UNITED STATES BANKRUPTCY COURT DISTRICT OF NEW MEXICO
Apr 2, 2020
Case No. 19-10475-t11 (Bankr. D.N.M. Apr. 2, 2020)

Opinion

Case No. 19-10475-t11

04-02-2020

In re: JOE JESSE MONGE and ROSANA ELENA MONGE, Debtors.


OPINION

Before the Court is Debtors' motion to reconsider a default order granting their mortgage lender relief from the automatic stay so it could continue its foreclosure action on Debtors' house. The lender opposes the motion to reconsider, arguing that there are no grounds to support it and that the motion is moot because Debtors conveyed the house to their son in an effort to thwart the foreclosure. The matter has been fully briefed and argued. The Court concludes that, regardless of why Debtors did not timely object to the lender's stay relief motion, stay relief would have been granted in any event, based on ample cause. The Court further concludes that the asserted grounds to reconsider are insufficient. Finally, the Court concludes that granting the motion to reconsider would not provide any relief to Debtors, given that they no longer own the house.

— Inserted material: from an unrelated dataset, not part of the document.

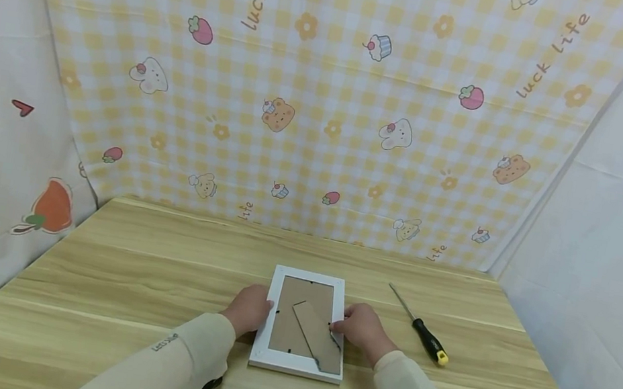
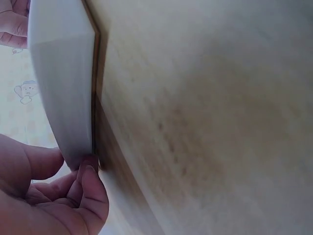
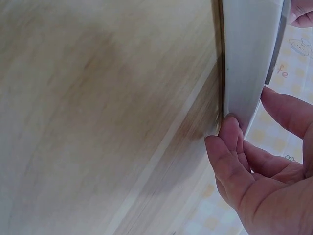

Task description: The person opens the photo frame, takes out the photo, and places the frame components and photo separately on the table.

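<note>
A white picture frame (image 1: 262, 336) lies back side up on the wooden table, its brown backing board (image 1: 286, 326) facing me. An easel stand (image 1: 318, 340) lies slanted across that board, and small dark tabs show along the board's edges. My left hand (image 1: 248, 308) grips the frame's left edge, with the thumb on top and fingertips at the lower edge in the left wrist view. On the opposite side, my right hand (image 1: 362, 327) pinches the right edge the same way, its thumb close to the stand.
A screwdriver (image 1: 428, 339) with a black and yellow handle lies to the right of my right hand, its tip pointing away. Behind the table (image 1: 165, 266) hangs a yellow checked cloth (image 1: 316, 86). White cloths close off the left and right sides.
</note>
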The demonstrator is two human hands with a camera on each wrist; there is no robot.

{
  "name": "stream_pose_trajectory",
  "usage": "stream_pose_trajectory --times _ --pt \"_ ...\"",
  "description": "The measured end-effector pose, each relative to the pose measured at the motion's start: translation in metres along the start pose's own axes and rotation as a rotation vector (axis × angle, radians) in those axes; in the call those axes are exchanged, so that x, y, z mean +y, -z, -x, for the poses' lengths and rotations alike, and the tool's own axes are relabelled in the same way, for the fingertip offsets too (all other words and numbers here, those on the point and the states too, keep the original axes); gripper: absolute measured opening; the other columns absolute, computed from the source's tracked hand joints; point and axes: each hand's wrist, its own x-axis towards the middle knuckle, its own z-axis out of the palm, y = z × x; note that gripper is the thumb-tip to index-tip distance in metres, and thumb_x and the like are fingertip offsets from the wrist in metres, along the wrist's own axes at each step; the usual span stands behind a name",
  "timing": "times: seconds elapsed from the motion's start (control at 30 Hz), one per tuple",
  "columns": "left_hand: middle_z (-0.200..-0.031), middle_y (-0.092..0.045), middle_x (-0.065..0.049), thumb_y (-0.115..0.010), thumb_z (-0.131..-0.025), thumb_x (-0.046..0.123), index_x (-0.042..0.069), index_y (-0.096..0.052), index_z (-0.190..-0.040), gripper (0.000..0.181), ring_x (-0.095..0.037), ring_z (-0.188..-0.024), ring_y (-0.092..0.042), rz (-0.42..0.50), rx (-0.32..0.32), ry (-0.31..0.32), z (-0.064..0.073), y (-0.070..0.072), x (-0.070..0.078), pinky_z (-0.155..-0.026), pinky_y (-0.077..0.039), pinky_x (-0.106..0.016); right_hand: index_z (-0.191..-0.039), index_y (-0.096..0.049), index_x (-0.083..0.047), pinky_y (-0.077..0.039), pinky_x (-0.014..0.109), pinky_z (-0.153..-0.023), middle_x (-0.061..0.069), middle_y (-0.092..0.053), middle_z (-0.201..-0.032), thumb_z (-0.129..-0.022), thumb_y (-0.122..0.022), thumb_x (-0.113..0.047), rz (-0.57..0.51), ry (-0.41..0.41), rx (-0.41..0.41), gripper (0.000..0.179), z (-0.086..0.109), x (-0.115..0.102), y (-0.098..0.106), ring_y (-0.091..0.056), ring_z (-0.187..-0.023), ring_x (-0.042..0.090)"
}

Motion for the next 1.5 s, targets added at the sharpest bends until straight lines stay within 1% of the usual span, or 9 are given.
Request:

The Court therefore will deny the motion.

I. FACTS

The Court takes judicial notice of the dockets in this case and in D-307-CV-2016-01838, filed in the Third Judicial District Court, State of New Mexico. See United States v. Ahidley, 486 F.3d 1184, 1192 n.5 (10th Cir. 2007) (courts "may exercise [their] discretion to take judicial notice of publicly-filed records in our court and certain other courts concerning matters that bear directly upon the disposition of the case at hand"); St. Louis Baptist Temple, Inc. v. Fed. Deposit Ins. Corp., 605 F.2d 1169, 1172 (10th Cir. 1979) (a court may sua sponte take judicial notice of its docket).

For the purpose of ruling on the motion, the Court finds:

The Debtors filed this case as a chapter 13 case on March 6, 2019. In their petition, Debtors disclosed that they lived at 105 Thoroughbred Court, Sunland Park, New Mexico 88063 and listed their mailing address as P.O. Box 13051, El Paso, TX 79913.

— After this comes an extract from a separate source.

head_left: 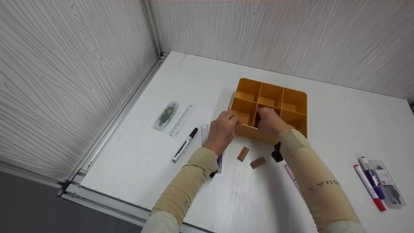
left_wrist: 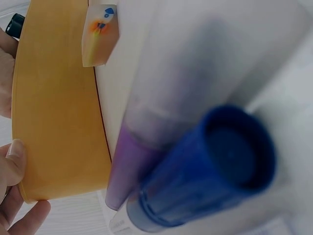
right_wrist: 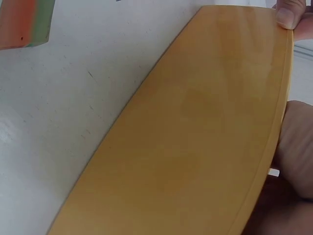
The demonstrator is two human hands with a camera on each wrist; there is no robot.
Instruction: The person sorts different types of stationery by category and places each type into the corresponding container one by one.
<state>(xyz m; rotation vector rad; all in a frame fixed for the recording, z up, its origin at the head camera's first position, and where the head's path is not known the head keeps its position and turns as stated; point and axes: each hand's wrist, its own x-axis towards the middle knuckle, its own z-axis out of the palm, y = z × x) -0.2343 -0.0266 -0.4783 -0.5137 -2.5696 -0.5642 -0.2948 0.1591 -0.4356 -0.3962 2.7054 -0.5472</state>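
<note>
A yellow divided box [head_left: 255,133] with six compartments stands on the white table. My left hand [head_left: 223,129] grips its near left corner, thumb [left_wrist: 16,155] on the outer wall. My right hand [head_left: 271,120] reaches down into the front middle compartment, its fingertips hidden by the walls; I cannot tell what it holds. In the left wrist view a dark round-ended piece [left_wrist: 15,25] shows beside that hand, over the rim. Two small brown blocks, one to the left [head_left: 243,153] and one to the right [head_left: 258,162], lie before the box; a rocket is printed on one block [left_wrist: 100,34].
Left of my hands lie a correction tape in its clear pack [head_left: 166,115], a clear ruler [head_left: 181,121] and a black-capped marker [head_left: 185,145]. A blue-capped marker [left_wrist: 205,171] lies under my left wrist. Far right are a red marker [head_left: 369,187], a blue marker [head_left: 371,176] and a clear pack [head_left: 388,184].
</note>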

In the motion, Debtors use the street address of 105 Thoroughbred Court, Santa Teresa, New Mexico 88008. The note and mortgage also list this address. The bankruptcy petition, on the other hand, uses the same street address but lists the city as Sunland Park, not Santa Teresa. It is not clear from the record why the house is sometimes said to be in Sunland Park and sometimes said to be in Santa Teresa, but the variation does not appear to be relevant to the issue before the Court.

On their Schedule A/B, Debtors valued the house at $250,000.

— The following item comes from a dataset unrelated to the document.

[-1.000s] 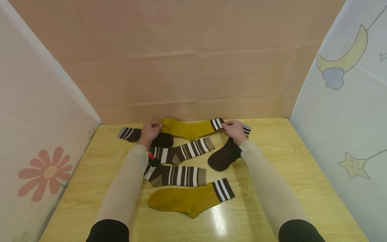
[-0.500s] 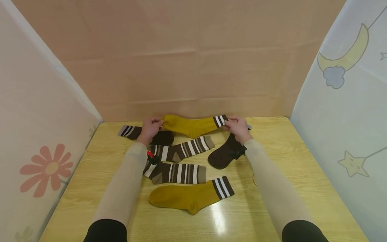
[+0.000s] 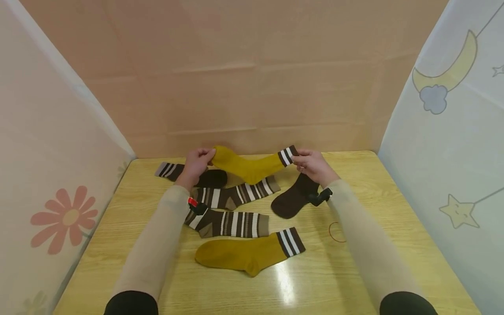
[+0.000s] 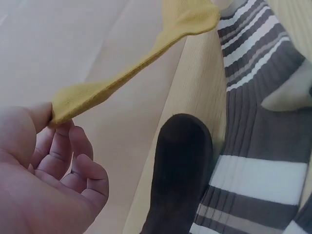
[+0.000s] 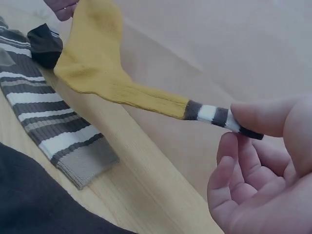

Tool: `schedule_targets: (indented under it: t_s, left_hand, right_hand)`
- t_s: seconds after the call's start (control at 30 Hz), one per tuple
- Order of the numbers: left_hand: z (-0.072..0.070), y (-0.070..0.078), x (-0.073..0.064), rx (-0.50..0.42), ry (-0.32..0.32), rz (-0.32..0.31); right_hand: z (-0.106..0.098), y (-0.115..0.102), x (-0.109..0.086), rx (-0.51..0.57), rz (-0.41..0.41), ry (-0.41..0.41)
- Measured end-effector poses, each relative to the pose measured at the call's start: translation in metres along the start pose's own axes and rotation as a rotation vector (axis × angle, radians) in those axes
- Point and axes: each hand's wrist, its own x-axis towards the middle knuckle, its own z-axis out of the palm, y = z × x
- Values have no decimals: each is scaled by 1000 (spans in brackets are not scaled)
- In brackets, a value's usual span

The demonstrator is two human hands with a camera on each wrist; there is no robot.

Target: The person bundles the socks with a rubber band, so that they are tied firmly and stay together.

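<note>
While each grip point(image 3: 195, 165) point(image 3: 315, 166) pinches it, one yellow sock point(image 3: 252, 169) sags.

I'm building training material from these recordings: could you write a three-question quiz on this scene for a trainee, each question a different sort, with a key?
1. Multiple choice: which part of the raised mustard sock does the right hand pinch?
A) toe
B) heel
C) striped cuff

2. True or false: in the head view, the other mustard sock lies nearer the camera than both brown-and-white striped socks.

3. Count: how many socks show in the head view, including the one between the hands?

Key
1: C.
2: True.
3: Six, two mustard, two striped and two dark brown socks.
</note>
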Motion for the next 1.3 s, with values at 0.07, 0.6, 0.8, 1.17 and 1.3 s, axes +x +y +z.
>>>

The house is encumbered by a mortgage held by Bank of New York Mellon f/k/a The Bank of New York, securing a total indebtedness of $1,628,389 as of July 31, 2019.

Debtors are in arrears on the mortgage dating back to 2008. The payment arrears total more than $938,000. On the petition date, foreclosure proceedings on the house had been pending in New Mexico state court since 2016. On January 10, 2019, the state court entered an in rem foreclosure judgment, and a special master's sale of the house was scheduled for March 6, 2019. This bankruptcy case stayed the sale.

The foreclosure judgment is in rem because Debtors received a bankruptcy discharge on April 20, 2018, in case no. 09-30881-hcm, filed on April 27, 2009 in the Western District of Texas.

The chapter 13 case was a non-starter; Debtors never even filed a plan. In May 2019, Debtors converted the case to a chapter 11 case. Debtors' counsel withdrew. Shortly thereafter, Debtors, acting pro se, filed a motion for an extension of time to file their schedules and other documents. In that motion, Debtors again specified their mailing address as P.O. Box 13051, El Paso, Texas 79913.

Debtors have done essentially nothing in the case since it was converted to chapter 11 (for example, Debtor have not filed any operating reports, nor have they filed a plan or disclosure statement). Stay relief motions were filed by two auto lenders. Debtors did not respond to either of the motions and the Court entered default orders for both.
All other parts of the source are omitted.